I’m very proud to be among others that have received the same accolades. It’s tough and challenging, but fun. That’s the most important thing. Life is fun. It’s short at times, but it’s got to be fun. Sometimes you miss out on things, but you have to bounce back from that. Interacting with Forbes Travel Guide is fun, consistent and really challenging. It gives us the energy to keep going and wanting to be better each year.
You mentioned in a recent interview with Maine magazine that you get enjoyment out of classic ingredients and combinations. What are your go-to items in the kitchen?

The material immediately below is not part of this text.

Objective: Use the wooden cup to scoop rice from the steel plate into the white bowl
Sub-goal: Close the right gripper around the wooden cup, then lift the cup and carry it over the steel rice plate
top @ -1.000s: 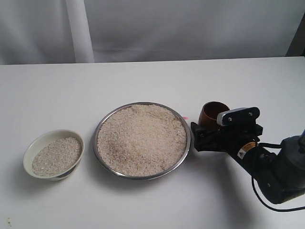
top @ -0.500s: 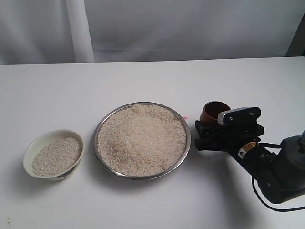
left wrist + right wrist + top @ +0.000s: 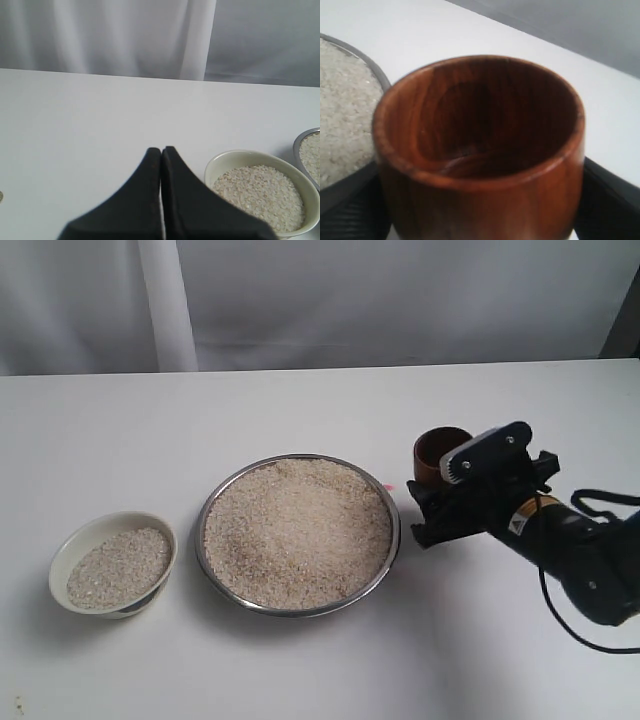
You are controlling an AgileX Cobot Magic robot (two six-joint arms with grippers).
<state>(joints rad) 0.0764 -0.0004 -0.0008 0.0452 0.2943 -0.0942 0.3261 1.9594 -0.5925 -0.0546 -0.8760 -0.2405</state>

Of course in Kennebunkport, Maine, you’ve got to go with the lobster. Many classic chefs would say that we serve too much lobster here. I think if we served a lobster dessert here, we would be able to sell it. No doubt about it, people come to Maine for lobster. I like cooking fish, and we have wonderful fish and scallops. We have some quirky laws with trout — seafood and agriculture are well governed. We have wonderful forages. I love when fiddleheads and Maine blueberries are in season. It is a great time of the year. It’s a very short window in Maine, and I think that is why I appreciate them so much. Every year feels like a new child being born. It’s very exciting. The Maine lobster is famous in this area and we elevate it with simple cooking. Love and care is important, but we have a great product to begin with. Once you have a great product, the things to do are care for it and not smother it. You need to make sure that flavor comes through and get it as fresh as you can for the customers. Everyone comes looking for lobsters in Maine and we have a slight advantage because we have them on our doorstep.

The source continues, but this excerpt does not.